The long wait for campaign finance reform in Illinois may soon be over. Last night, the reform coalition CHANGE Illinois agreed to support SB 1466, the bill introduced by House Speaker Michael Madigan (D-Chicago) that would overhaul how politicians finance their campaigns. The House quickly passed the measure -- 66 to 49 -- largely along party lines. And this afternoon, the Senate approved the bill by a 36-22 vote.
The bill leaves intact many of the useful provisions included in HB 7, the ethics measure that passed both chambers earlier this year but was ultimately vetoed by Gov. Pat Quinn with the encouragement of all four legislative leaders. Individual contributions are to be capped at $5,000; corporations, unions, and other groups will face a $10,000 limit under the bill; and political action committees (PACs) will max out their giving at $50,000. Any public contribution of $1,000 or more will also require disclosure within two business days.
Reformers also successfully pushed for some other improvements. Contributions will be capped by election cycle, not annually as originally proposed (which would have greatly benefited incumbents certain to run for office again once their term ended).
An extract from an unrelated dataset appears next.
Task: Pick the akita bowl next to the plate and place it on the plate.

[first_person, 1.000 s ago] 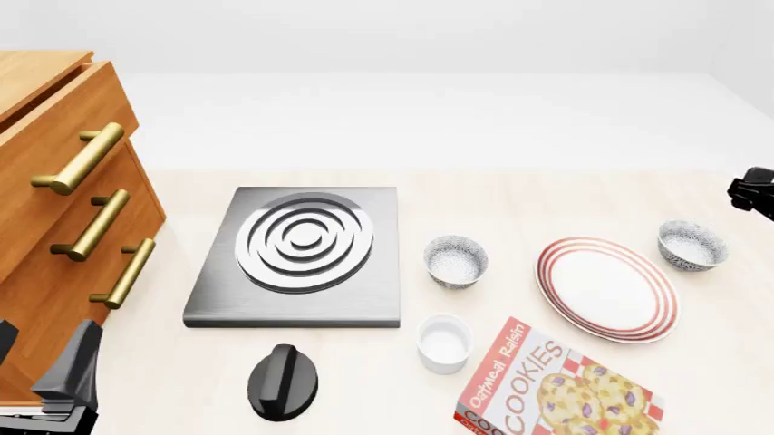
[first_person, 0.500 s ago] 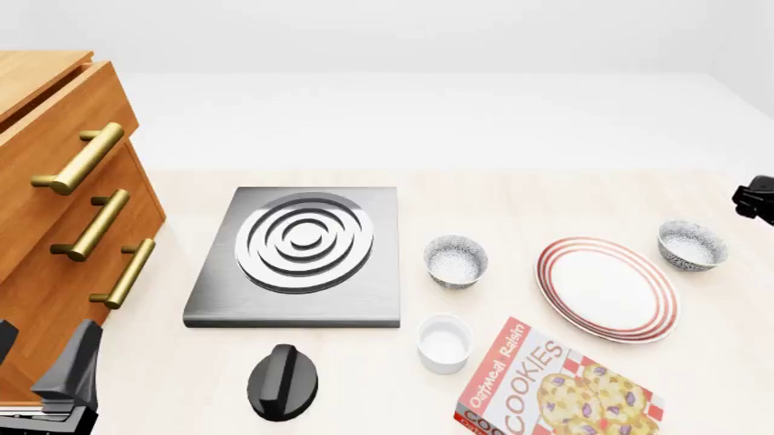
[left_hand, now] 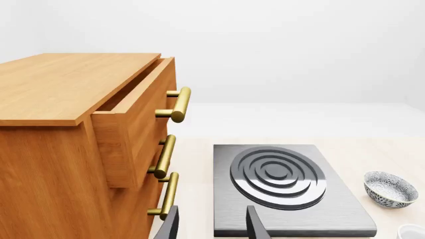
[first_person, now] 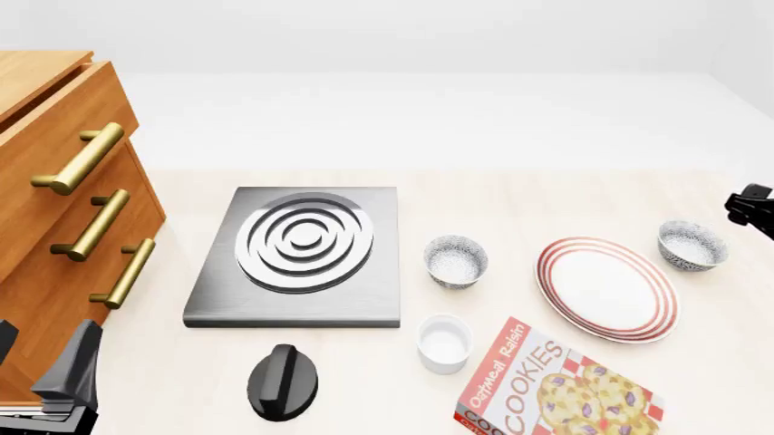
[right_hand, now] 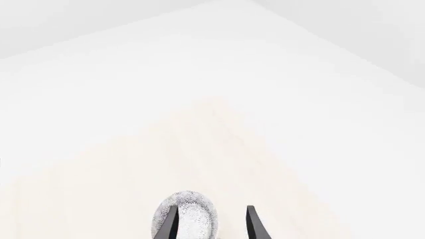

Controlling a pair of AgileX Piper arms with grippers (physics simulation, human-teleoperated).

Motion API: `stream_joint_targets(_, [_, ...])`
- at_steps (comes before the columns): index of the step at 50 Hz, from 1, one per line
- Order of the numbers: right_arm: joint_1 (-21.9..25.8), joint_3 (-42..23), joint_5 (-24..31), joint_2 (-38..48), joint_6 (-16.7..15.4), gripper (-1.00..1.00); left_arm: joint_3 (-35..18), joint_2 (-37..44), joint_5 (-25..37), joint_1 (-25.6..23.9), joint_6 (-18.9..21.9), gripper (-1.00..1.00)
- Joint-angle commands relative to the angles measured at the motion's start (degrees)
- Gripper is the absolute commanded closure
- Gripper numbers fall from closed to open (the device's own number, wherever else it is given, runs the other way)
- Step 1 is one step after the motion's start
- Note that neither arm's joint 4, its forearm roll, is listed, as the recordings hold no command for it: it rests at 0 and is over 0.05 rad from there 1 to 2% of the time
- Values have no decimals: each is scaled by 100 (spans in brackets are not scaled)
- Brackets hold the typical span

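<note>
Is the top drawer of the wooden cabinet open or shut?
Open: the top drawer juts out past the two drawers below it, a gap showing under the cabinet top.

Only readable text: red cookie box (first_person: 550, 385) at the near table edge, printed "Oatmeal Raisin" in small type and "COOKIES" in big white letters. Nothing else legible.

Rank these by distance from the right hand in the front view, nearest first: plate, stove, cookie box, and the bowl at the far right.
1. Bowl, just below-left of the right hand at the table's right edge.
2. Plate, left of that bowl.
3. Cookie box, at the near edge.
4. Stove, left of centre.
</note>
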Motion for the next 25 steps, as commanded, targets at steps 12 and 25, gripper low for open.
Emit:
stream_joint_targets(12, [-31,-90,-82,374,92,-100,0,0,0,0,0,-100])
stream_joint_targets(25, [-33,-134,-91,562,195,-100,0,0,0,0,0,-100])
And a bipartisan task force will be created to analyze how the bill functions and to examine the feasibility of creating a voluntary public campaign finance system for all state offices.
Unfortunately, reformers were forced to make a major concession regarding the cap on contributions from political parties and legislative leaders. Ultimately, the Democratic leadership agreed to limit contributions from these PACs during the primary season (to $75,000 for House races, $125,000 for Senate, and $200,000 for statewide races) while lifting the restriction during the general election. Even though those figures were negotiated down this week, they still appear too high; the average 2008 race (both primary and general) cost House candidates just $191,370 and Senate candidates $349,413, meaning the legislative leaders would still play an extremely influential role in determining who emerges from primary fields. As a result, it remains unclear whether the final package will improve some of the long-standing structural problems with the election system or effectively curb the influence of the Four Tops.
The reform community is standing by their bitter compromise. "Setting limits in the primary will not remove all advantages of incumbency," says Anton Valukas, a former U.S. Attorney for the Northern District of Illinois, "but they should give more challengers a fighting chance and offer voters more choices."
They argue that SB 1466 is a legitimate first step to ensure elections in Illinois are fair and clean. We will see if the governor agrees.